O IPO da Estapar levantou R$ 345 milhões, recursos que serão utilizados para pagar investimentos no âmbito da concessão do serviço municipal de estacionamento rotativo para o município de São Paulo, a Zona Azul, com previsão de início da operação no segundo semestre deste ano. Os investimentos totais são da ordem de R$ 600 milhões, ou seja, a empresa recorrerá a outras fontes de financiamento, como o bancário, para fazer frente a esse compromisso.

O presidente da Estapar, André Iasi, destacou que a oferta da companhia será um marco diante do atual contexto, mas que mostra que as empresas “precisam seguir com seus propósitos”. “Espero que essa oferta represente uma esperança para a retomada ao empresariado. Mesmo em um momento adverso investidores depositaram confiança no Brasil e na Estapar”, frisou, na cerimônia virtual.

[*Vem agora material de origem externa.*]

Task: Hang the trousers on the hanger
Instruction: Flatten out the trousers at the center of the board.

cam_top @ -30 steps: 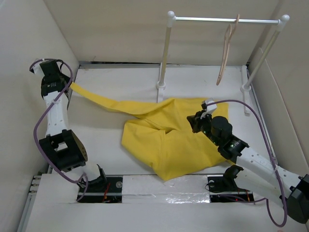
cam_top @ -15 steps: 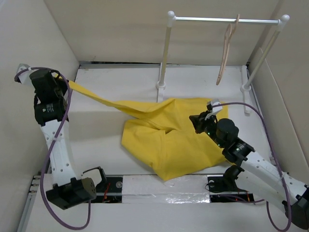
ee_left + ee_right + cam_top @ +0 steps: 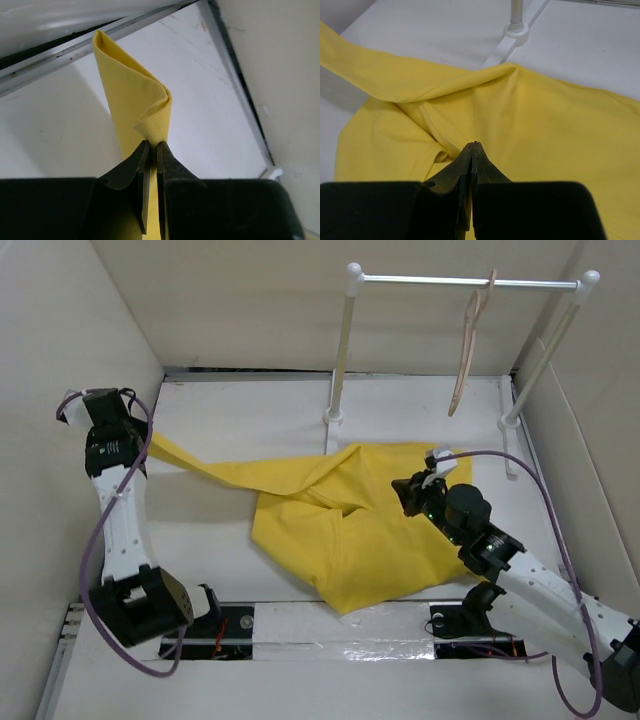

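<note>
Lowest in the overhead view, right of centre, the right gripper (image 3: 404, 496) sits over the right-hand part of the trousers (image 3: 345, 535). Its wrist camera shows the right gripper (image 3: 472, 145) with its jaws pressed tip to tip. There is no gap and no cloth visible between them. The tips point at a crease in the trousers (image 3: 545, 115); whether they touch the cloth cannot be told.

The trousers lie as a crumpled yellow heap in the middle of the white table (image 3: 230, 405), with the heap's near corner reaching toward the lower centre of the frame. One leg runs out of the heap as a long, narrowing band toward the left edge and lifts off the table at its end.

That end is in the left gripper (image 3: 147, 437), at mid-left of the overhead view. Close up, the left gripper (image 3: 151, 146) is clamped narrowly on a folded edge of the trousers (image 3: 127, 85). The cloth passes between the jaws and stands up beyond them as a rolled loop above the table (image 3: 210, 100).

Farthest back, along the top of the frame, a white rail (image 3: 470, 282) stands on two posts, with the left post's foot (image 3: 516, 31) just beside the far edge of the heap. The hanger (image 3: 467, 345) hangs from the rail near its right end, well apart from the trousers and from both grippers.
</note>
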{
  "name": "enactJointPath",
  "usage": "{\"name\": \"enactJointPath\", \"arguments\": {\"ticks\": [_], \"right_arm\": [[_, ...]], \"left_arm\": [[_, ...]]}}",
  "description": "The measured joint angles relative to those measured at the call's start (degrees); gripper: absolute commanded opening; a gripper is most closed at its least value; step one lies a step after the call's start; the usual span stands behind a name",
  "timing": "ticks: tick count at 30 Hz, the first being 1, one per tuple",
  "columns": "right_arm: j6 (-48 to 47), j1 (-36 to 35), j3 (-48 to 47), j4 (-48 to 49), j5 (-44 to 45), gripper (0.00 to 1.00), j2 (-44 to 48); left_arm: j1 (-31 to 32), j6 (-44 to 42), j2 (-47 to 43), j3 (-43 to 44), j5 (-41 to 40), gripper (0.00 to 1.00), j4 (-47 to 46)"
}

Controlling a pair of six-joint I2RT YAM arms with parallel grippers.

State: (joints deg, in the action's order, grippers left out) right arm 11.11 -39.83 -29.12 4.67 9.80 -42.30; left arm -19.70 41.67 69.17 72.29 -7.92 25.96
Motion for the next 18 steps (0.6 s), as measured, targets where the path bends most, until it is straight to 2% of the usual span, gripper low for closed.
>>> {"name": "enactJointPath", "arguments": {"ticks": [3,4,6,7,12,18], "right_arm": [[-1.70,-0.33,-0.07,2.60,-4.13,0.36,-4.44],[-2.51,-0.85,-0.28,3.78,-5.81,0.56,-6.64],[-4.83,-3.72,-2.23,4.37,-8.41,0.69,-12.13],[-6.54,-5.75,-3.98,4.39,-9.49,0.79,-15.54],[-15.76,-13.00,-16.33,6.56,-12.92,0.85,-32.33],[-25.00,-13.44,-32.57,5.84,-16.68,0.86,-48.68]], "left_arm": [[-0.02,-0.02,6.82,1.77,-0.90,0.00,-0.39],[-0.02,-0.02,8.63,2.38,-1.11,0.00,-0.48],[-0.02,-0.04,10.58,2.64,-1.11,0.00,-1.25],[0.00,-0.07,10.69,2.64,-1.03,0.00,-1.38],[-0.02,0.09,7.96,1.77,0.22,0.00,-4.83],[-0.02,0.63,3.72,-0.72,1.66,0.00,-7.58]]}}
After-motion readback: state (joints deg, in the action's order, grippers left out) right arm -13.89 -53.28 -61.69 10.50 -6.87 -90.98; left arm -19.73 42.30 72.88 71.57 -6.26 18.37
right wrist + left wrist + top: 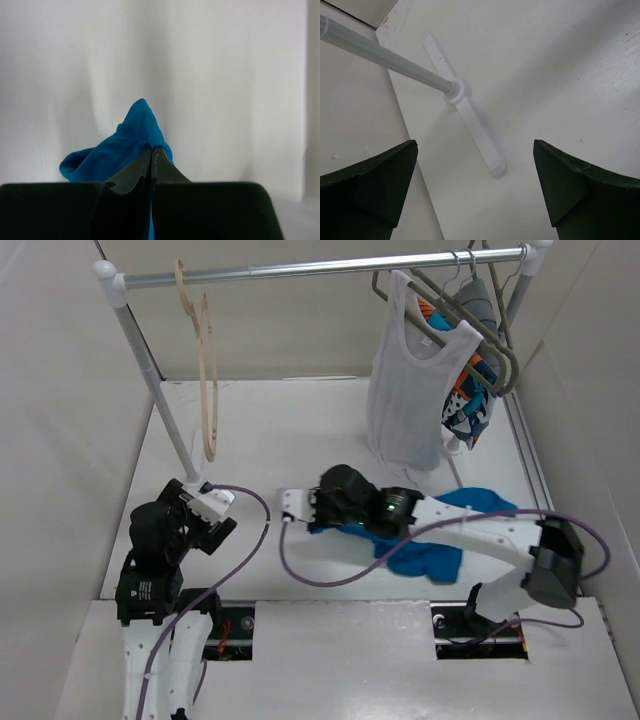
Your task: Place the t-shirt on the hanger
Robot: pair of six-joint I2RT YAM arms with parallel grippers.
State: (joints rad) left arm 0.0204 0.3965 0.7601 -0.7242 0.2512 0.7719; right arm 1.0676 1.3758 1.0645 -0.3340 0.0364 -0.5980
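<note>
From above, the hanger (207, 390) hangs from the left end of the rail (320, 267), over the far left of the surface (300, 420). A white tank top (405, 390) hangs on grey hangers (470, 320) at the right end. The blue t-shirt (440, 555) lies crumpled near the surface's near right edge, under the right arm. The right pincer (305, 512) sits at its left end and the left pincer (215, 515) near the near left corner. At the left wrist, the left pincer (475, 190) is spread wide and empty above the rack's pole (385, 57) and foot (470, 117). At the right wrist, the right pincer (151, 165) is clamped tight on a fold of the t-shirt (130, 145).
</note>
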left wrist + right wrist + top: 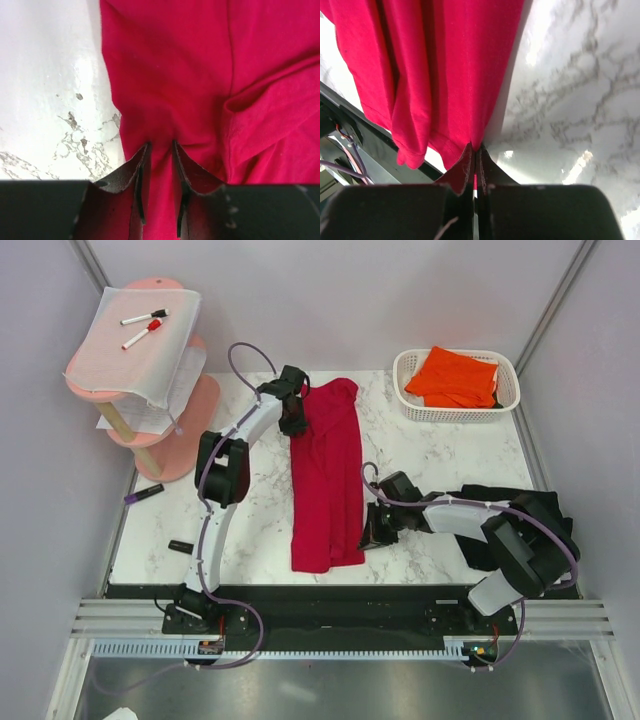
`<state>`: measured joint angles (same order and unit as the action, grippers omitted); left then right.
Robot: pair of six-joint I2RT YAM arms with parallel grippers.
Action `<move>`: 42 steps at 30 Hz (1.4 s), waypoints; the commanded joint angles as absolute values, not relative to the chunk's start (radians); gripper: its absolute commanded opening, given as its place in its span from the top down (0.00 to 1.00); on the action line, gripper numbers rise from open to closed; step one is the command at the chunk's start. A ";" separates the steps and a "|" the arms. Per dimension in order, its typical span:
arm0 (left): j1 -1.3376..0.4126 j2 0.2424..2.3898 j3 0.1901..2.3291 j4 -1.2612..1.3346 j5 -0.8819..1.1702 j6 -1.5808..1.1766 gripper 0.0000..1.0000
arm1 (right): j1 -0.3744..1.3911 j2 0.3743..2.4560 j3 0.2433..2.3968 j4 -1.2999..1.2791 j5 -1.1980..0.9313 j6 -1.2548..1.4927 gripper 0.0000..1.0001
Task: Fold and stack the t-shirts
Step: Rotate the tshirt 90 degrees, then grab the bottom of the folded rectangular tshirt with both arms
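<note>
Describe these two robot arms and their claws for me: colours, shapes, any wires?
Both the left arm and right arm have white tube-like segments joined by chunky black joints. A thin purple cable loops along each. The left claw and right claw each end in two dark wedge-shaped fingers.

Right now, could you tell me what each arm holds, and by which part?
Both hold the crimson red fabric t-shirt: left fingers pinch its far left edge, right fingers its near right edge.

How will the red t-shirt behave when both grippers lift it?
Probably floppy: the red t-shirt bunches into creases at the left gripper. Likely light; the right gripper pinches just a thin edge. It may sag between.
</note>
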<state>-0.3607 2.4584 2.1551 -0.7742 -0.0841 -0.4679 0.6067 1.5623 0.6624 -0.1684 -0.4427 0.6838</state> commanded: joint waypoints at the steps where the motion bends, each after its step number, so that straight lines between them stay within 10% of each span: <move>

Dos R$ 345 milhões da oferta, 60% foram vendidos a mercado, sendo que, mais uma vez, as pessoas físicas se mostraram presentes, comprando R$ 85 milhões desse total. O restante foi adquirido pelo fundo Maranello, de André Esteves, sócio sênior do BTG Pactual, que já era acionista da companhia com uma fatia de 47,7%. No entanto, com a oferta, mesmo com a aquisição, sua participação foi diluída.

O presidente da B3 reiterou o crescimento das pessoas físicas na B3, com mais de 400 mil contas entre os meses de março e abril, a despeito da volatilidade dos mercados. Hoje o número de CPFs na B3 é de cerca de 2,4 milhões.

A Estapar, que possui quase 40 anos, tem presença em 15 aeroportos, como o de Congonhas, em São Paulo. Nesse período, por conta da pandemia, os efeitos estão sendo sentidos na pele: em abril o faturamento despencou 83% ante o mesmo mês do ano anterior. De acordo com o prospecto da oferta, das 644 operações fora de vias e logradouros públicos, 191 estavam fechadas, mas mesmo as unidades abertas operavam com “queda substancial de receita diante da queda significativa do volume de veículos”. “Monitoramos diariamente o faturamento de nossas operações, sendo possível visualizar o impacto ocorrido em nossas atividades após o efeito da covid-19”, segundo a empresa, no prospecto do IPO.

“Em nossa visão, a companhia tem se destacado pelo crescimento robusto dos últimos 10 anos e forte presença em nos diferentes setores da economia, como shopping centers, edifícios comerciais, hospitais, faculdades, aeroportos e focando em contratos de longo prazo, como as concessões públicas e privadas. Com isso, vemos um bom potencial de crescimento a partir da recuperação da economia e novos contratos”, segundo análise da Eleven Financial, em documento assinado por Raul Grego, Alexia Wiezel, Carlos Daltozo e Daniela Bretthauer, enviado a clientes. A recomendação foi de compra da ação no IPO.

Essa é a quinta abertura de capital de 2020, um ano que prometia ser de recordes de estreantes na B3 – planos que foram frustrados com a crise trazida pela pandemia, que trouxe volatilidade e aversão a risco aos mercados.

O BTG Pactual foi o coordenador líder da oferta. Bradesco BBI, Banco do Brasil e Santander também fizeram parte do sindicato.